A machine-rendered reading of the paper's core claim, the machinery that carries it, and where it could break.
Core claim
Using a custom shared-bottleneck simulator and Jain's fairness index, the evaluation finds that Strategy A, modest reward shaping, delivers the highest fairness scores while keeping aggregate throughput intact. All three strategies preserve the total bandwidth budget, achieving fairness through redistribution of capacity among flows rather than reduction. In mixed competition with CUBIC and dynamic flow scenarios, loss-sensitivity tuning proves most compatible with traditional TCP, and observation augmentation offers the greatest stability during flow changes.
What carries the argument
Three post-hoc fairness strategies applied to the Aurora RL congestion controller: reward shaping modifies the reward signal to encourage equitable rates, observation augmentation adds fairness-related state inputs, and loss-sensitivity tuning alters the model's response to packet losses.
Load-bearing premise
The custom shared-bottleneck simulator and Jain's fairness index accurately reflect real multi-flow network behavior, and the post-hoc strategies leave Aurora's core RL architecture stable.
What would settle it
Deploying the three strategies on physical routers with live internet traffic and observing either much lower fairness scores or a drop in total throughput would falsify the central claim.
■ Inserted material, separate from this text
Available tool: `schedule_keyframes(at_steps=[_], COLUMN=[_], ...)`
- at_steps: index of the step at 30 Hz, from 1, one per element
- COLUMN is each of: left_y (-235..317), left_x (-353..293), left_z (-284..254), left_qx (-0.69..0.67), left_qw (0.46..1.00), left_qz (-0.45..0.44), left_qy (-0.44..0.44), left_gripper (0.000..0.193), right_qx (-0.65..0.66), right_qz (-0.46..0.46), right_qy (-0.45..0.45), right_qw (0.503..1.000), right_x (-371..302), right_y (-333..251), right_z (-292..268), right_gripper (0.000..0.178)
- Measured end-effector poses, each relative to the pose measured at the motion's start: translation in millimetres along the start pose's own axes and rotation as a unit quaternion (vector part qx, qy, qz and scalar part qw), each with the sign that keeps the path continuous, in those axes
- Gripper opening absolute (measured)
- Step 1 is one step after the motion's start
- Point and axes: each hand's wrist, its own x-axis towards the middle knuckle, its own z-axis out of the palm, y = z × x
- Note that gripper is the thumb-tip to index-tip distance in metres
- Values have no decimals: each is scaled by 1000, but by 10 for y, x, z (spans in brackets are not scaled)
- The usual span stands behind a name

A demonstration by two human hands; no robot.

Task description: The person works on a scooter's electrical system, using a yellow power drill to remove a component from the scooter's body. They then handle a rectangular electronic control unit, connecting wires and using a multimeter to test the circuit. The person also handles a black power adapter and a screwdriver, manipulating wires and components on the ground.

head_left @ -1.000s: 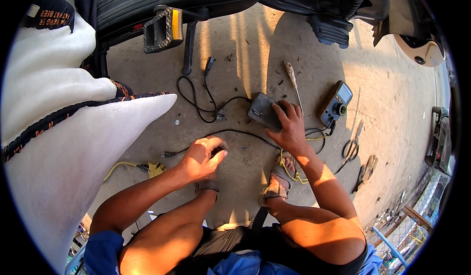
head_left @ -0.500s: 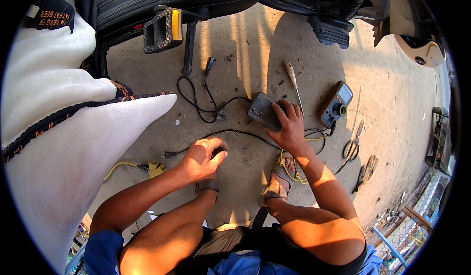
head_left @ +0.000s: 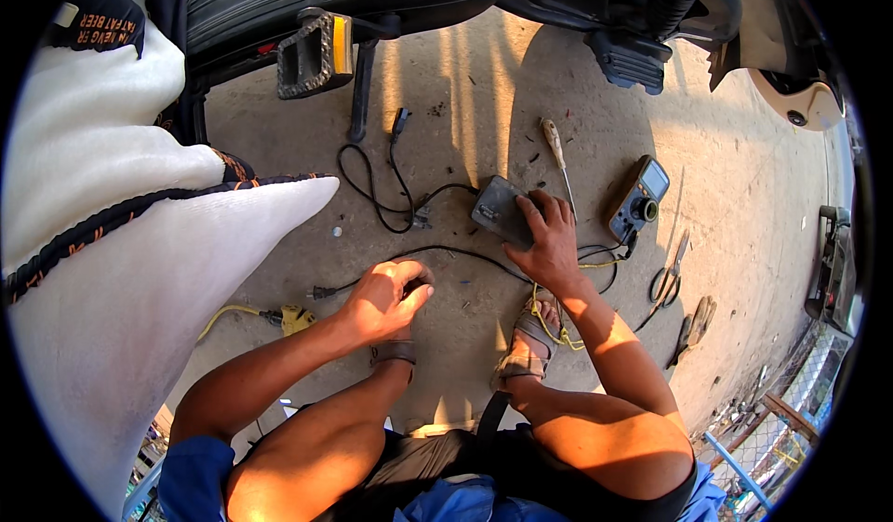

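Observation:
On the concrete ground lies a dark grey rectangular charger with black cords. My right hand grips its right end, fingers on its top face and thumb at the near edge. One black cord leaves the charger's left side, loops leftward and ends in a connector. Another cord runs from beneath my right hand to a two-pin plug. Close to that cord, over my left foot, my left hand is closed with curled fingers; whatever they hold, if anything, is hidden.
A screwdriver and a multimeter lie right of the charger. Scissors and a glove are farther right. A yellow socket sits left. A parked bike's pedal and stand jut in; white fabric hangs left.

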Motion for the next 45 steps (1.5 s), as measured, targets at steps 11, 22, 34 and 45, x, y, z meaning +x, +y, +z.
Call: schedule_keyframes(at_steps=[11, 22, 34, 45], left_y=[-58, -261, -88, -160], left_x=[1003, 1336, 1354, 1356], left_z=[386, 703, 659, 667], left_qx=[-6, 110, 150, 114], left_qw=[996, 986, 979, 982], left_qz=[-85, -48, -80, -71], left_qy=[23, 119, 116, 135], left_gripper=[38, 39, 32, 36], right_qx=[-45, -71, -66, -78], right_qz=[53, 91, 78, 64], right_qy=[-24, -48, -56, -65], right_qw=[997, 992, 993, 993], right_x=[-27, -45, -43, -42], right_y=[-8, -14, -31, -5], right_z=[60, 90, 71, 117], right_gripper=[101, 102, 101, 104])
read the original abstract
Reinforcement learning (RL) has emerged as a promising paradigm for Internet congestion control, achieving higher link utilization than classical heuristics. However, RL-based controllers trained in single-flow environments are not guaranteed to share bandwidth equitably when deployed in multi-flow networks. This paper investigates the fairness properties of Aurora~\cite{jay2019aurora}, a state-of-the-art deep RL congestion controller, and evaluates three post-hoc fairness strategies that preserve Aurora's RL architecture: \emph{reward shaping} (Strategy~A), \emph{observation augmentation} (Strategy~B), and \emph{loss-sensitivity tuning} (Strategy~C). Using a custom shared-bottleneck simulator and Jain's fairness index as the primary metric, we find that modest reward shaping achieves the best fairness while preserving aggregate throughput. All strategies maintain the total bandwidth budget with fairness being achieved through redistribution, not reduction. Beyond the 2-flow homogeneous setting, an extended evaluation across mixed Aurora--CUBIC competition and dynamic flow entry/exit scenarios shows that Strategy~C's loss-sensitivity emerges as the most TCP-friendly mechanism, while Strategy~B is the most stable through dynamic flow-set changes.
Editorial analysis
A structured set of objections, weighed in public.
Referee Report
Summary. The paper evaluates three post-hoc strategies—reward shaping (Strategy A), observation augmentation (Strategy B), and loss-sensitivity tuning (Strategy C)—to improve fairness of the Aurora RL congestion controller in multi-flow shared-bottleneck settings. Using a custom simulator and Jain's fairness index, it claims that modest reward shaping yields the highest fairness while preserving aggregate throughput (fairness via redistribution, not reduction). Extended experiments with Aurora-CUBIC competition and dynamic flow arrivals/departures indicate Strategy C is most TCP-friendly and Strategy B most stable.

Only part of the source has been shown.